START INFORMATION SUPPLIED

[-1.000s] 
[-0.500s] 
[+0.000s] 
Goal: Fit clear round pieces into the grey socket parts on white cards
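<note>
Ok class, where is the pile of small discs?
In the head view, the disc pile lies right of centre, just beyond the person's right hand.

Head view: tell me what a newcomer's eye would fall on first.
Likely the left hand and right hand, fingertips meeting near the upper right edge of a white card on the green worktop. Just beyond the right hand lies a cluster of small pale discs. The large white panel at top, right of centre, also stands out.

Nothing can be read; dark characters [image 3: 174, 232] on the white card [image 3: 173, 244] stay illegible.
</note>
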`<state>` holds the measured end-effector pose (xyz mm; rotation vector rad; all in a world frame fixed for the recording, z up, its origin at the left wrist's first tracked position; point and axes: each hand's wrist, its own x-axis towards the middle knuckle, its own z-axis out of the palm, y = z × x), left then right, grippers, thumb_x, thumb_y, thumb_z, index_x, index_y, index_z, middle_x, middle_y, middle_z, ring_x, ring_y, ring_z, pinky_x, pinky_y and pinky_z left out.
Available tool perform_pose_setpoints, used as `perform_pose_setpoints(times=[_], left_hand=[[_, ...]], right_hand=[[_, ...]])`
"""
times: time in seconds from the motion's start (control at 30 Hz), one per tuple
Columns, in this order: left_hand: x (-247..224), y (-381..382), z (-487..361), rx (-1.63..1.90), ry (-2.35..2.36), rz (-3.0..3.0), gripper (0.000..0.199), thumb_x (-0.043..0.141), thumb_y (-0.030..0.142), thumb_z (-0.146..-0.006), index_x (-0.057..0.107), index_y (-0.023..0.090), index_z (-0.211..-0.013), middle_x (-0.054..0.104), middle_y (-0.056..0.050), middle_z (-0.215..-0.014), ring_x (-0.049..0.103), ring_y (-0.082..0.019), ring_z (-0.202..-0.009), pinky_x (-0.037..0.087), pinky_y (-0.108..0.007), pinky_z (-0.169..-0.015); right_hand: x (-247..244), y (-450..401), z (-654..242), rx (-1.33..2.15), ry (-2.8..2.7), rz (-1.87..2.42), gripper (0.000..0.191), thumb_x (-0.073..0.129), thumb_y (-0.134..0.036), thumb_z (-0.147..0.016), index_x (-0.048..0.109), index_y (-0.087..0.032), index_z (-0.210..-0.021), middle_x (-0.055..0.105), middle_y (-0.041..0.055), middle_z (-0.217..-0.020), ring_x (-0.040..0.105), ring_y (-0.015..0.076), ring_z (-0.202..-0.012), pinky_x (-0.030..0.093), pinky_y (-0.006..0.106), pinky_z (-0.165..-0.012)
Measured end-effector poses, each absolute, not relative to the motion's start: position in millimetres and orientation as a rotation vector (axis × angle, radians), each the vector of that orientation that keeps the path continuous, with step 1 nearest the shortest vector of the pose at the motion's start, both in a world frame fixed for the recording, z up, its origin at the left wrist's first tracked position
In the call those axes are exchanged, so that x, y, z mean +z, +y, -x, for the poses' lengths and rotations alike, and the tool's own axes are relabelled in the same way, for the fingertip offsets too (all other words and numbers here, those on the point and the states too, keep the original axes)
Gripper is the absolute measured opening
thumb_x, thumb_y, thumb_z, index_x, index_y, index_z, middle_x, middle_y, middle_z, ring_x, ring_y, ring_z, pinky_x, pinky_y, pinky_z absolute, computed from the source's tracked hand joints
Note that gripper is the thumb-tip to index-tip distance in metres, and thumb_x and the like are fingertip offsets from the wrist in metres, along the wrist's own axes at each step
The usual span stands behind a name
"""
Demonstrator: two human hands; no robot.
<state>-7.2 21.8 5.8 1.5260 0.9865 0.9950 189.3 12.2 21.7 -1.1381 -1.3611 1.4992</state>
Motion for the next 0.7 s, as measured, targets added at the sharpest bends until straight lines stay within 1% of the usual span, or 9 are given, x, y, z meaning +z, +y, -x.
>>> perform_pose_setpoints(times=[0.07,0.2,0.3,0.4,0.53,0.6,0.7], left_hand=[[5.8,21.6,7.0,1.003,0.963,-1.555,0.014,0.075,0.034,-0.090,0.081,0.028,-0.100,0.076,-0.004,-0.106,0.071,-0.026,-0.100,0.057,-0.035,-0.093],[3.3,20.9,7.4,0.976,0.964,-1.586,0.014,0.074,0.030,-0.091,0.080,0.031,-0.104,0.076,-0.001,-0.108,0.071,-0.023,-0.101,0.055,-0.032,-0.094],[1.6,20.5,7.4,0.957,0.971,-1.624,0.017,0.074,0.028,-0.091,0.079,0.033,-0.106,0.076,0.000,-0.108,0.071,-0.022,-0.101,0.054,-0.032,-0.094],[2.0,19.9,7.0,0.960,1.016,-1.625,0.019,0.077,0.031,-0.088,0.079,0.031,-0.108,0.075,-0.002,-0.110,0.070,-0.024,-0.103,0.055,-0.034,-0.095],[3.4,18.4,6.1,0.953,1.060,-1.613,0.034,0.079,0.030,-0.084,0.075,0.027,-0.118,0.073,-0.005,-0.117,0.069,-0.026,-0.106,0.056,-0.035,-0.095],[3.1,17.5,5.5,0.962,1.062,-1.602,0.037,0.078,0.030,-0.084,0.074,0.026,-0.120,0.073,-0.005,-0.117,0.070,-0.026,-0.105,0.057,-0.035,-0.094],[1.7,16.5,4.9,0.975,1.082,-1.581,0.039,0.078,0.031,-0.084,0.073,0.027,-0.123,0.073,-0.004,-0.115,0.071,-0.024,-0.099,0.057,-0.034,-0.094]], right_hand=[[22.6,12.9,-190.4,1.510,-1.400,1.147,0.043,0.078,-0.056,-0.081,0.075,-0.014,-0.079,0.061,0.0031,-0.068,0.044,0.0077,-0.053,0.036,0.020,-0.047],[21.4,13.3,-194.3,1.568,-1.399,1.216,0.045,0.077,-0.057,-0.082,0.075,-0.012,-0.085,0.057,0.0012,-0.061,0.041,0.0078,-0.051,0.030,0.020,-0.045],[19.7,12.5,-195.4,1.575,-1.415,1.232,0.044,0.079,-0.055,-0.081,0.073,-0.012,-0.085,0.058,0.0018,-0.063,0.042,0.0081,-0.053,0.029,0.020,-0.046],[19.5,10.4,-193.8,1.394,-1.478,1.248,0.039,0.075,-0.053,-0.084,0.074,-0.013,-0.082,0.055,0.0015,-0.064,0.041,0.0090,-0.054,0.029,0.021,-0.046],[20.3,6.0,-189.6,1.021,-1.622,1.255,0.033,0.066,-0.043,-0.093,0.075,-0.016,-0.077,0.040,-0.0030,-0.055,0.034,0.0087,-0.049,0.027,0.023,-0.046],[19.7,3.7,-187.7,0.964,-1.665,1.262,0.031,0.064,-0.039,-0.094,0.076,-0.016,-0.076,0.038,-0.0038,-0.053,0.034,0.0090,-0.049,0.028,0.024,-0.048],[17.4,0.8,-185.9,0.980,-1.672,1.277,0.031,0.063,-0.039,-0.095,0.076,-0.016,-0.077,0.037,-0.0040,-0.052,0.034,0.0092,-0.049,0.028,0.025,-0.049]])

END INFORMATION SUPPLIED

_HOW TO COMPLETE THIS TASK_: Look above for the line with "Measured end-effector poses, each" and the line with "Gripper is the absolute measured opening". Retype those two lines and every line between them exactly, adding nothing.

_EXPECTED ANSWER_:
Measured end-effector poses, each absolute, not relative to the motion's start: position in millimetres and orientation as a rotation vector (axis × angle, radians), each the vector of that orientation that keeps the path continuous, with step 1 nearest the shortest vector of the pose at the motion's start, both in a world frame fixed for the recording, z up, its origin at the left wrist's first tracked position
In the call those axes are exchanged, so that x, y, z mean +z, +y, -x, for the poses' lengths and rotations alike, and the tool's own axes are relabelled in the same way, for the fingertip offsets too (all other words and numbers here, those on the point and the states too, keep the original axes)
Gripper is the absolute measured opening

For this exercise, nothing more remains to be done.